Kylie Fields, Copy Editor
I was taking my routine walk around Gamble Hall recently when I passed one of the big, red Inkwell stands. As I got closer, I realized there was a soda can inside, sitting on top of our latest issue. Since I work for both Gamble Hall and the Inkwell, this litter was a pretty annoying sight.
Imagine my surprise when I got close enough to realize that it was actually a nearly-empty, still-cool can of Corona Extra. That’s right. Beer. Una Cerveza. Did I mention it was in my newsstand and could have ruined 40 fresh newspapers?
Now folks, I didn’t think much about this at first, aside from being annoyed, and at how I looked to passersby with beer in my hand as I closed the short distance to the trashcan. I also considered how alarming it was that I found it right on the path to the commuter parking lot where its owner probably got behind the wheel and drove away. The most ironic part though? Armstrong is a “dry campus.”
What is a “dry campus” you ask? It didn’t sway me one way or the other as an 18 year old deciding to enroll here, but on those websites that let you compare universities by dishing out all the stats, it is clearly stated that “Armstrong is a dry campus, which means alcohol is banned and absolutely none is allowed.” A student contributor even sites hefty fines upon being caught with a wine cooler in his fridge during an inspection.
So forget the beer can. This notion of us being a “dry campus” isn’t actually correct. Though “dry campus” implies we’re not allowed to knock back a cold one alone in our room as we cram for finals (spoiler alert, we can’t all get shitfaced all the time), this isn’t actually the case.
Did you know that since last Fall, Greek life has been allowed to have alcohol at their on-campus events by simply checking a box on a form? Or that we have had an entire residential community on campus (of students 21+ of course) who have no alcohol restrictions?
The Registered Student Organization (RSO) event registration form does not have a space to distinguish between alcohol events or dry ones, while the Greeks (of all people! sorry not sorry), have an event registration form that asks “social/mixer with alcohol” or “social/mixer dry?”
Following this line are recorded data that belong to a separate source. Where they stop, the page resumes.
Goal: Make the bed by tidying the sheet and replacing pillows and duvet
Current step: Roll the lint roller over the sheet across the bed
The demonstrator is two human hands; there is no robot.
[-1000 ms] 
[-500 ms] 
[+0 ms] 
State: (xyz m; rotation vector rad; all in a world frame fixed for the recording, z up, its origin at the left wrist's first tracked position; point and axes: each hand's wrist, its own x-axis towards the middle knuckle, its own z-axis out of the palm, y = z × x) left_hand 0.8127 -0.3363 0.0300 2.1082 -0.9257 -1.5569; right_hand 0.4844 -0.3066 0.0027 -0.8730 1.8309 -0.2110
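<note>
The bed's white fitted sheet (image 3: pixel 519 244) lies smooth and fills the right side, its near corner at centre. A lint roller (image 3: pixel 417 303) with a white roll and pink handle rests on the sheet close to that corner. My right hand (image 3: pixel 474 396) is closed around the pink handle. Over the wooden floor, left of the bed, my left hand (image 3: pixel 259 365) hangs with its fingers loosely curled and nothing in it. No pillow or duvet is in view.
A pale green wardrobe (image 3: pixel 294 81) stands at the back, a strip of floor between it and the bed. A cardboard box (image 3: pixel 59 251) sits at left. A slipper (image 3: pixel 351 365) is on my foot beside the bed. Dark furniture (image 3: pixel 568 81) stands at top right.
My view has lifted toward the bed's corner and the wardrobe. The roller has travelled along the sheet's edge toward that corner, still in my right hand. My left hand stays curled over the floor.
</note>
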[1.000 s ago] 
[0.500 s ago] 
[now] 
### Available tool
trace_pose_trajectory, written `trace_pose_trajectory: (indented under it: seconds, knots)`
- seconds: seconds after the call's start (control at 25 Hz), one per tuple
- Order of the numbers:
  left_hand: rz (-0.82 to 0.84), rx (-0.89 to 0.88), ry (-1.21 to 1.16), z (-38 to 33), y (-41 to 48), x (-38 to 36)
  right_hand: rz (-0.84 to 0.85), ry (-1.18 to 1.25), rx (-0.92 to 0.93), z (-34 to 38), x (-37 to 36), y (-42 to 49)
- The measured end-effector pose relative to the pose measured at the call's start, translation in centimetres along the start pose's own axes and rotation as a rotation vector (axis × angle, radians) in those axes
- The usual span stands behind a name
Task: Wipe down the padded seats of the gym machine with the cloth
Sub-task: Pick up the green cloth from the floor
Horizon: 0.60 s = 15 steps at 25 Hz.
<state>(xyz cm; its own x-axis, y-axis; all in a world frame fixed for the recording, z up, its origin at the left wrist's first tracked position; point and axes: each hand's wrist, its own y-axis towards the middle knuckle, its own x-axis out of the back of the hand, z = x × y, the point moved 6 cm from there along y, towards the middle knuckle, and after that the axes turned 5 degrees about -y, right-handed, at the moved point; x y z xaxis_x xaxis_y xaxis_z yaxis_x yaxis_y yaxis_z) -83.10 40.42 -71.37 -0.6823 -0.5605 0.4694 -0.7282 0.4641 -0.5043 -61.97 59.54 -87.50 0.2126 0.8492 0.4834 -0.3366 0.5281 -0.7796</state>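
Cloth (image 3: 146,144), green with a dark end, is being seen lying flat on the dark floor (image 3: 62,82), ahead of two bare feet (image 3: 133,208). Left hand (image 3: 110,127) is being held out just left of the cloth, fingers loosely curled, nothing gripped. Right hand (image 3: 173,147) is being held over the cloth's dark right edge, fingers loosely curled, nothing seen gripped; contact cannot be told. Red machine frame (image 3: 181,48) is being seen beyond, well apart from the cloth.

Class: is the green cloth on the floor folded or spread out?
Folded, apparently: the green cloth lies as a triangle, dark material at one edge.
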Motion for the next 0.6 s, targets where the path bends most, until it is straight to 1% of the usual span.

If a Greek Organization opts to host an event with alcohol, all they have to do is fill in “a risk management plan” further along on the form for legal reasons and to appease their national higher-ups. The regular RSO form is nearly identical except for the presence of anything involving alcohol. Could other organizations not do that?
Why Greeks and not other RSOs? Do they pay for the right to booze in their dues? Do they buy the right? While I’m friends with some Greeks, I’m not going to pretend like their organizations don’t have a bad rep. Are they as a whole really, really, thought of as a more responsible bunch than other casual student organizations like Go Green, Anthropology Club, French Club, Math Club, Feminists United, etc…? I’m not really going out on a limb here.
Not being labeled a dry campus would not change the law that persons under 21 can’t consume alcohol. Armstrong’s own website says that “students and visitors are not permitted to have alcohol beverages in Housing and Residence Life properties or anywhere on the campus property.”
Us continuing to be referred to as a dry campus is interesting to me given these now-six-month-old changes to the policy. I don’t want to be petty and demand a change in what we’re called, but one has to wonder if we are only still labeled as such so that parents will continue to feel comfortable sending their kids here (as if they won’t drink because of this policy alone). Enrollment, enrollment, enrollment, and retention, retention, retention, right?
So are we a dry campus? I guess so (*shifty eyes*). Except for all the Greeks. And everyone in the two buildings that make up the Finish Strong community… but yes, alcohol is most certainly banned.
So… Which is it, Armstrong? Should I be annoyed with beer cans in my newsstand, or come to expect them?